O governo Maduro tem resistido à pressão internacional há muitos anos. Teve a eleição ano passado, que foi questionada, mas ele tomou posse mesmo assim. Como vê a capacidade do governo Maduro de lidar com essa nova ameaça?

Maduro tem por trás China e Rússia que o sustentam. A China financeiramente e a Rússia, militarmente. Isso se deu até facilmente porque nenhum presidente americano quis armar a oposição e mergulhar a Venezuela numa guerra civil. Eu já não sei se um governo Trump não faria isso. Tendo em vista essa capacidade do regime venezuelano de se sustentar, outros instrumentos podem ser usados. Inclusive, talvez no limite [armar a oposição]. Eu não tô dizendo que vá, mas a gente não pode descartar essa possibilidade. 

Como fica a posição do Brasil neste momento de confronto entre os dois países?

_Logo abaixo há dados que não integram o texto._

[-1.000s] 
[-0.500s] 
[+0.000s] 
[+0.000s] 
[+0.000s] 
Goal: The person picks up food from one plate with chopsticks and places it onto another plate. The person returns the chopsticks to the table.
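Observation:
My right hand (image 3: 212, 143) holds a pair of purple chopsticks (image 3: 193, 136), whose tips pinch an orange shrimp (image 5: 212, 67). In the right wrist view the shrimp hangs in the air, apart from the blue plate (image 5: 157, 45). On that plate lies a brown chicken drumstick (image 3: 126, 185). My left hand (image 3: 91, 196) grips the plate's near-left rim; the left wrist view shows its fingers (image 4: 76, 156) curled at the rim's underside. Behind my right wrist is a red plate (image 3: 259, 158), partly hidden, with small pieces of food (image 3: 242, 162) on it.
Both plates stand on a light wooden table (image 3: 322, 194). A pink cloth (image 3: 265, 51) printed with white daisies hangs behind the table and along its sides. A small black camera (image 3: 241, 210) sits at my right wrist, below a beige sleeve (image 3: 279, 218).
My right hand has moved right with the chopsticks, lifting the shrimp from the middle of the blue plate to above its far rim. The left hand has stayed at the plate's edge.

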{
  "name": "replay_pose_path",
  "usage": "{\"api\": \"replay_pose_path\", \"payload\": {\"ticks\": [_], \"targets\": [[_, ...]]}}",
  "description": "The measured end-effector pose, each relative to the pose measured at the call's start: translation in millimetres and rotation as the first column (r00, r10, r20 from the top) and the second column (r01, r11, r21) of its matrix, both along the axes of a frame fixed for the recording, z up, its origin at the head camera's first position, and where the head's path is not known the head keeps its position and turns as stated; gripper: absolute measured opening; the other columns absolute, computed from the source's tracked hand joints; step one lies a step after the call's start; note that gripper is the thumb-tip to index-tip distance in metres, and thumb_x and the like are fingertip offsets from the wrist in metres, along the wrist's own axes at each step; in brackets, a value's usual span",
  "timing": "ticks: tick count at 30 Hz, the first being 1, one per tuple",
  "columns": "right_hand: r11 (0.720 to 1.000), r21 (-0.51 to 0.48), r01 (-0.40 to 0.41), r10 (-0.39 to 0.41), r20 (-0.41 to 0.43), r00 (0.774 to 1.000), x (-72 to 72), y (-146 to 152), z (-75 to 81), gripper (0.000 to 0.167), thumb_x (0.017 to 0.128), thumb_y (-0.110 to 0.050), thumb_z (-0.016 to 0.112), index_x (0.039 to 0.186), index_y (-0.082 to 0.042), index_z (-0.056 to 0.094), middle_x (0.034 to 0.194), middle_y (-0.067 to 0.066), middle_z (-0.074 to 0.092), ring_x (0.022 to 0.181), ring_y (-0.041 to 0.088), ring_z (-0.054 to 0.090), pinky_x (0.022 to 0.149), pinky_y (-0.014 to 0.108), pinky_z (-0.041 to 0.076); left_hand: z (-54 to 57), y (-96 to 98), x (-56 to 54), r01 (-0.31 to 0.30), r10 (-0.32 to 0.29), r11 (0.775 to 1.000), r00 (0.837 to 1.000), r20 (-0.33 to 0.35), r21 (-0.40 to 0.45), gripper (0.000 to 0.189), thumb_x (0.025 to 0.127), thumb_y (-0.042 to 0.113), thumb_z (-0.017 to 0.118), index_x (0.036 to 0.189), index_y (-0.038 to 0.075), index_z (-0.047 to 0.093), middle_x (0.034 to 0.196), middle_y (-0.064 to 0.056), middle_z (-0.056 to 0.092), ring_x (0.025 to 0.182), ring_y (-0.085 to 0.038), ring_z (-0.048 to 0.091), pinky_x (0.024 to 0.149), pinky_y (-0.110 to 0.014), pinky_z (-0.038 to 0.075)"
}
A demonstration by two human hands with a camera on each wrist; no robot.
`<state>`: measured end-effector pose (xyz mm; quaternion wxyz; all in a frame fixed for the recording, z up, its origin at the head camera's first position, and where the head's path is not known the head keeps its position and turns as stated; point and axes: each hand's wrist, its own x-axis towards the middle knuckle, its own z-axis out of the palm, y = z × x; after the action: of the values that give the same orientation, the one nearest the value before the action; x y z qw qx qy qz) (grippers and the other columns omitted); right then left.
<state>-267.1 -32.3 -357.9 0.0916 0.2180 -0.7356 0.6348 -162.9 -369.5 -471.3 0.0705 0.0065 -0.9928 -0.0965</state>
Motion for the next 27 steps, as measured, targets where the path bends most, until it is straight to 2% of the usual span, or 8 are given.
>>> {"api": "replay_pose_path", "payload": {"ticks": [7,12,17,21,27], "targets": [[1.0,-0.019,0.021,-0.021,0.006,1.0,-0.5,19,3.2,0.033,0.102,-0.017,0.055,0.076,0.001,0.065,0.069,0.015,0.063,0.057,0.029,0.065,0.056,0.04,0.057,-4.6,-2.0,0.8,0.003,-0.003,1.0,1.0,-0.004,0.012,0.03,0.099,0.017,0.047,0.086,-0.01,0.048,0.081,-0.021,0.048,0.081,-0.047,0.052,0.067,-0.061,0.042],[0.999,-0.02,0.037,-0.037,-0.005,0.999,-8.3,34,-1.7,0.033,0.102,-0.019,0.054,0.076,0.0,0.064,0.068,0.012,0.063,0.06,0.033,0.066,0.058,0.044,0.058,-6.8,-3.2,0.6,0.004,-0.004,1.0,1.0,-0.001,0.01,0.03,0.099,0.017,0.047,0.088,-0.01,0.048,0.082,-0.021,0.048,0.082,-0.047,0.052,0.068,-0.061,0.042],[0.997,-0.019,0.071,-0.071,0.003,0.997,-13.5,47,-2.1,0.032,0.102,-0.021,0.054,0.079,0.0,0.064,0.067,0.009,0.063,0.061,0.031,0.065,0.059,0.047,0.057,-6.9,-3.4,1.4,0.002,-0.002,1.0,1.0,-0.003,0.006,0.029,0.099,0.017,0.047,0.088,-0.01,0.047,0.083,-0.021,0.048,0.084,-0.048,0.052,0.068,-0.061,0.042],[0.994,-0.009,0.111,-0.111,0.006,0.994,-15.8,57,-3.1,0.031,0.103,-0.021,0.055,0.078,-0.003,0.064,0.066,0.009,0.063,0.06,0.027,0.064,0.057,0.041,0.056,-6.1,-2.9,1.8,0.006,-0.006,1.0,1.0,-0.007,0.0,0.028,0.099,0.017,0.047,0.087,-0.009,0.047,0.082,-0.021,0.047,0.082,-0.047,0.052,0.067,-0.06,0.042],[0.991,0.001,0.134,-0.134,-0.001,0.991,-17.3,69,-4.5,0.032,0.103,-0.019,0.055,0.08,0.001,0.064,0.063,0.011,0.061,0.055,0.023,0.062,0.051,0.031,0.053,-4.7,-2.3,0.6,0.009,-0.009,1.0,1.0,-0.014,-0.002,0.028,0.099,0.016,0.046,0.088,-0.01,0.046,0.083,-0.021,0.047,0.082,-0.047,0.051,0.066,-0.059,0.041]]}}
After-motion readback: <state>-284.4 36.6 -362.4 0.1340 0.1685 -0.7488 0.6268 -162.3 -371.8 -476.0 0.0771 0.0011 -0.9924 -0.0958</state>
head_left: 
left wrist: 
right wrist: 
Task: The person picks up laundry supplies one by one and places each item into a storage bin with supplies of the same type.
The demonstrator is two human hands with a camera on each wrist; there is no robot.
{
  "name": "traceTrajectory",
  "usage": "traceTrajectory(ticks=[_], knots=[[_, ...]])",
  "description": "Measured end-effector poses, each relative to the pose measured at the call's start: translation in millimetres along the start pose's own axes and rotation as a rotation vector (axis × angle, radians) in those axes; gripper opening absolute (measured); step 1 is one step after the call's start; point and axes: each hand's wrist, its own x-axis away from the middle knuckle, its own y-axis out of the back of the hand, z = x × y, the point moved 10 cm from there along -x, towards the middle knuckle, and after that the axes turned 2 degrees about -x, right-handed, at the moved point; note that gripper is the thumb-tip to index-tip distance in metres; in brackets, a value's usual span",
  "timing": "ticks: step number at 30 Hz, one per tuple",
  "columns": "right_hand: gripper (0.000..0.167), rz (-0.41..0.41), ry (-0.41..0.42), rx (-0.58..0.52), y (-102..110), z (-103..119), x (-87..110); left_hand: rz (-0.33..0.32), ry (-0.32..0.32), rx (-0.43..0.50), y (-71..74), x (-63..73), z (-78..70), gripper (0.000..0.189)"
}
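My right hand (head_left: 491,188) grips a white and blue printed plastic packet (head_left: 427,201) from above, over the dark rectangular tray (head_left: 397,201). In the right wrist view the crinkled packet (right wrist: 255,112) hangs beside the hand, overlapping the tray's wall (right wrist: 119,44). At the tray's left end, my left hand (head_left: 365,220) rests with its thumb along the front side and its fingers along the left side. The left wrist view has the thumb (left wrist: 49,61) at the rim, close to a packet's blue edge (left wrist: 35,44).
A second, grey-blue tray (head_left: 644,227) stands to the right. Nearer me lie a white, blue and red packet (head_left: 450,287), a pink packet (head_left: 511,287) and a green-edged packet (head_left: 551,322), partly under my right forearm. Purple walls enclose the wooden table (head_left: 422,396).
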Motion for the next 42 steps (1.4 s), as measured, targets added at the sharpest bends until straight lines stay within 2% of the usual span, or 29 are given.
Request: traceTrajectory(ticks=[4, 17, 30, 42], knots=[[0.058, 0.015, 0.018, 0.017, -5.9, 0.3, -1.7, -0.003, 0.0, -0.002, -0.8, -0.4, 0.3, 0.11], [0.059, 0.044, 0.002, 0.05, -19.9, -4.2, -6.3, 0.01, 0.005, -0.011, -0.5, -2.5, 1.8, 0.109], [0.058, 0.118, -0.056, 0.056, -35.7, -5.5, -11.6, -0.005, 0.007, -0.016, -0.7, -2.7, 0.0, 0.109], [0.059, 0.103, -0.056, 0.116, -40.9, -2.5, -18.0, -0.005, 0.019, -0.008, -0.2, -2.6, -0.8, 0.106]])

O grande problema é que o governo brasileiro está em uma posição dúbia em relação à Venezuela. Não reconheceu a eleição do Maduro, mas não rompeu relações, por essa ligação ideológica de Maduro e Lula /Celso Amorim, porque o verdadeiro chanceler brasileiro é o Celso Amorim. Muito provavelmente vão declarar até apoio, mas isso vai ser complicado porque não reconheceram o governo de Maduro como um governo legítimo.

Do ponto de vista dos nossos militares, as preocupações são muito grandes, porque nada melhor para um governo numa situação dessa como o da Venezuela, de uma aventura militar para unificar as pessoas. As Forças Armadas Brasileiras, principalmente o Exército, estão preocupadíssimos com a situação da região de Essequibo, na Guiana. E o Exército venezuelano vem deslocando tropas e equipamento para a fronteira. O Exército tem acompanhado isso muito de perto.

Se a Venezuela mergulhar numa guerra civil, a quantidade de refugiados que vão entrar no Brasil e na Colômbia vai ser gigantesca. O que a gente já teve até agora vai ficar pouco perto do que seria uma guerra civil na Venezuela. Quem tem a estrutura e a capacidade para dar essa primeiro abrigo e coordenação de refugiados, é o Exército brasileiro, junto as outras duas forças. Portanto, eles têm uma preocupação gigantesca desse quadro piorar nessa direção.

A Guiana terá eleições agora em 1º de setembro. Maduro poderia aproveitar este momento para tentar algum movimento mais brusco em seu esforço de tentar tomar o Essequibo?

Existe a possibilidade de que o envio destes navios americanos também seja um alerta para Maduro não tentar nada, porque os americanos têm um interesse econômico gigantesco na Guiana. As petrolíferas americanas lá. Então, isso casa bem com a vontade do Rubio também. Na última eleição [na Venezuela] foi eleito um governo para esse Essequibo venezuelano. Ou seja, um território guianense tem, na Venezuela, um, governador, em um exemplo de guerra híbrida. Maduro está seguindo o livro de Putin de como agir para justificar uma invasão.